Activity: Exactly reproduce each line of the listing that follows.

Supplied material:

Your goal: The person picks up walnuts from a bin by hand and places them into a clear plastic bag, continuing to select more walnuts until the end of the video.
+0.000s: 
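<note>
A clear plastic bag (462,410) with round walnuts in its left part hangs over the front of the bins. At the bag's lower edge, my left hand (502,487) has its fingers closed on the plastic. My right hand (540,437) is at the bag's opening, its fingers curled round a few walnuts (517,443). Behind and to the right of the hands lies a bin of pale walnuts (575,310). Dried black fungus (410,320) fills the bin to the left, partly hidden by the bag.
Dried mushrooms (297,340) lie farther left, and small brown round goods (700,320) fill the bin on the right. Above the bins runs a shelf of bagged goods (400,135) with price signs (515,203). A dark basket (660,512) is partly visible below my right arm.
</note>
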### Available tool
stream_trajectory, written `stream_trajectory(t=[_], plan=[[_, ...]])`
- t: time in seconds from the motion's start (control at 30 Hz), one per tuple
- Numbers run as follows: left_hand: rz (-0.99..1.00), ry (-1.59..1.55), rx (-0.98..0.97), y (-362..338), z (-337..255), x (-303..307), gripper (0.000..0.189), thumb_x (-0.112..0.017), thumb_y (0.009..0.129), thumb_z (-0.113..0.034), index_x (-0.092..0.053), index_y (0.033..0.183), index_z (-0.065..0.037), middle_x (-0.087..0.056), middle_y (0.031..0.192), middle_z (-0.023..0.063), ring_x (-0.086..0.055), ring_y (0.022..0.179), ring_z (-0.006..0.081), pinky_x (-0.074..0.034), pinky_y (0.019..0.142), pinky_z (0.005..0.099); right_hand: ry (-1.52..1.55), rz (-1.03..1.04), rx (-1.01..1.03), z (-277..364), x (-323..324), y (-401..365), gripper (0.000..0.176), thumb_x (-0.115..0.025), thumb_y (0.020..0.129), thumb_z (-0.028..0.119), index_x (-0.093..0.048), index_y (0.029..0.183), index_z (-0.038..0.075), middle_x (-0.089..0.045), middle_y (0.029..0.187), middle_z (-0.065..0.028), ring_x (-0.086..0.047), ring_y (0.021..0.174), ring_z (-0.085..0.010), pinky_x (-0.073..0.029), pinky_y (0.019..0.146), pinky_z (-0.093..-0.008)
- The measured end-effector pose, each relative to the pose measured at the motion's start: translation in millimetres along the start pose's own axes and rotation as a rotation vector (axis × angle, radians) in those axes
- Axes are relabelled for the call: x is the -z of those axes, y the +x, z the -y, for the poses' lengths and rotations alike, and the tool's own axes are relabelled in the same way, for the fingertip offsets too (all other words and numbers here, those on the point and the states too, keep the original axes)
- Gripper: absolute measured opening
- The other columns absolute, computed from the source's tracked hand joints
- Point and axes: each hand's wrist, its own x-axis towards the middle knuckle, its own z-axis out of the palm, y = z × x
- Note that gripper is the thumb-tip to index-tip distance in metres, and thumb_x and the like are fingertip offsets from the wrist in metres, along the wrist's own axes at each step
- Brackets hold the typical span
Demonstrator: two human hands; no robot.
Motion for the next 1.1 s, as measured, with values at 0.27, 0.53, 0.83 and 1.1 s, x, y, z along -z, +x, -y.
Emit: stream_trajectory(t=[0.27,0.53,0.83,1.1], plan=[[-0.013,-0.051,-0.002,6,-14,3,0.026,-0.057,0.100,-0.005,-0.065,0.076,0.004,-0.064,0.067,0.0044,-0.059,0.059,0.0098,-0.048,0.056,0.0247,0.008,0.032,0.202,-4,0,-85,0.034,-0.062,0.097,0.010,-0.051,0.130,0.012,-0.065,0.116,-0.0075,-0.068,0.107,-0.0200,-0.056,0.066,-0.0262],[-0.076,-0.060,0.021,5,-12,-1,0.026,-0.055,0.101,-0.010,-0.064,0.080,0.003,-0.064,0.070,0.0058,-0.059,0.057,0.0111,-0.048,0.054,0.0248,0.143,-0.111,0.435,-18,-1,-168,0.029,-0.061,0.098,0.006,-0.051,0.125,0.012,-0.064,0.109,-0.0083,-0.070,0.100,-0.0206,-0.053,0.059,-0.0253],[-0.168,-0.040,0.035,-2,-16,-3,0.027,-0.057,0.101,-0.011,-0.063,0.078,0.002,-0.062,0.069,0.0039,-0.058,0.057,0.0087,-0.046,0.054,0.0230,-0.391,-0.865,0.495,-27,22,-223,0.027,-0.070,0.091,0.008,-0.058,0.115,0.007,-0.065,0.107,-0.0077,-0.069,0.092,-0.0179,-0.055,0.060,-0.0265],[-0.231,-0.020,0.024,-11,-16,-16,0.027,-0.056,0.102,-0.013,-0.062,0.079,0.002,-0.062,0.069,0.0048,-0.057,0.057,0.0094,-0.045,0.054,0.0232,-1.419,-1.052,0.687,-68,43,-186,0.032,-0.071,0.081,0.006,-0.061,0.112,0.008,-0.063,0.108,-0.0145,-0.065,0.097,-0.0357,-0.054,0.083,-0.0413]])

Answer space:
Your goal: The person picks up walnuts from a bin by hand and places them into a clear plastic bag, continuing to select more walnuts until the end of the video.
+0.000s: 
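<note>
A clear plastic bag (462,410) with round walnuts in its left part hangs over the front of the bins. At the bag's lower edge, my left hand (502,487) has its fingers closed on the plastic. My right hand (540,437) is at the bag's opening, its fingers curled round a few walnuts (517,443). Behind and to the right of the hands lies a bin of pale walnuts (575,310). Dried black fungus (410,320) fills the bin to the left, partly hidden by the bag.
Dried mushrooms (297,340) lie farther left, and small brown round goods (700,320) fill the bin on the right. Above the bins runs a shelf of bagged goods (400,135) with price signs (515,203). A dark basket (660,512) is partly visible below my right arm.
</note>
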### Available tool
stream_trajectory, written `stream_trajectory(t=[_], plan=[[_, ...]])`
- t: time in seconds from the motion's start (control at 30 Hz), one per tuple
- Numbers run as follows: left_hand: rz (-0.99..1.00), ry (-1.59..1.55), rx (-0.98..0.97), y (-362..338), z (-337..255), x (-303..307), gripper (0.000..0.189), thumb_x (-0.112..0.017), thumb_y (0.009..0.129), thumb_z (-0.113..0.034), index_x (-0.092..0.053), index_y (0.033..0.183), index_z (-0.065..0.037), middle_x (-0.087..0.056), middle_y (0.031..0.192), middle_z (-0.023..0.063), ring_x (-0.086..0.055), ring_y (0.022..0.179), ring_z (-0.006..0.081), pinky_x (-0.074..0.034), pinky_y (0.019..0.142), pinky_z (0.005..0.099); right_hand: ry (-1.52..1.55), rz (-1.03..1.04), rx (-1.01..1.03), z (-277..364), x (-323..324), y (-401..365), gripper (0.000..0.176), thumb_x (-0.115..0.025), thumb_y (0.020..0.129), thumb_z (-0.028..0.119), index_x (-0.093..0.048), index_y (0.029..0.183), index_z (-0.038..0.075), middle_x (-0.089..0.045), middle_y (0.029..0.187), middle_z (-0.065..0.028), ring_x (-0.086..0.047), ring_y (0.021..0.174), ring_z (-0.085..0.010), pinky_x (-0.073..0.029), pinky_y (0.019..0.146), pinky_z (-0.093..-0.008)
- The measured end-effector pose, each relative to the pose measured at the motion's start: translation in millimetres along the start pose's own axes and rotation as a rotation vector (axis × angle, radians) in those axes
- Axes are relabelled for the call: x is the -z of those axes, y the +x, z the -y, for the poses' lengths and rotations alike, and the tool's own axes are relabelled in the same way, for the fingertip offsets too (all other words and numbers here, those on the point and the states too, keep the original axes)
- Gripper: absolute measured opening
- The other columns absolute, computed from the source's tracked hand joints
- Point and axes: each hand's wrist, its own x-axis towards the middle knuckle, its own z-axis out of the palm, y = z × x
- Note that gripper is the thumb-tip to index-tip distance in metres, and thumb_x and the like are fingertip offsets from the wrist in metres, along the wrist's own axes at each step
- Brackets hold the typical span
Demonstrator: two human hands; no robot.
Motion for the next 1.1 s, as measured, with values at 0.27, 0.53, 0.83 and 1.1 s, x, y, z along -z, +x, -y.
Emit: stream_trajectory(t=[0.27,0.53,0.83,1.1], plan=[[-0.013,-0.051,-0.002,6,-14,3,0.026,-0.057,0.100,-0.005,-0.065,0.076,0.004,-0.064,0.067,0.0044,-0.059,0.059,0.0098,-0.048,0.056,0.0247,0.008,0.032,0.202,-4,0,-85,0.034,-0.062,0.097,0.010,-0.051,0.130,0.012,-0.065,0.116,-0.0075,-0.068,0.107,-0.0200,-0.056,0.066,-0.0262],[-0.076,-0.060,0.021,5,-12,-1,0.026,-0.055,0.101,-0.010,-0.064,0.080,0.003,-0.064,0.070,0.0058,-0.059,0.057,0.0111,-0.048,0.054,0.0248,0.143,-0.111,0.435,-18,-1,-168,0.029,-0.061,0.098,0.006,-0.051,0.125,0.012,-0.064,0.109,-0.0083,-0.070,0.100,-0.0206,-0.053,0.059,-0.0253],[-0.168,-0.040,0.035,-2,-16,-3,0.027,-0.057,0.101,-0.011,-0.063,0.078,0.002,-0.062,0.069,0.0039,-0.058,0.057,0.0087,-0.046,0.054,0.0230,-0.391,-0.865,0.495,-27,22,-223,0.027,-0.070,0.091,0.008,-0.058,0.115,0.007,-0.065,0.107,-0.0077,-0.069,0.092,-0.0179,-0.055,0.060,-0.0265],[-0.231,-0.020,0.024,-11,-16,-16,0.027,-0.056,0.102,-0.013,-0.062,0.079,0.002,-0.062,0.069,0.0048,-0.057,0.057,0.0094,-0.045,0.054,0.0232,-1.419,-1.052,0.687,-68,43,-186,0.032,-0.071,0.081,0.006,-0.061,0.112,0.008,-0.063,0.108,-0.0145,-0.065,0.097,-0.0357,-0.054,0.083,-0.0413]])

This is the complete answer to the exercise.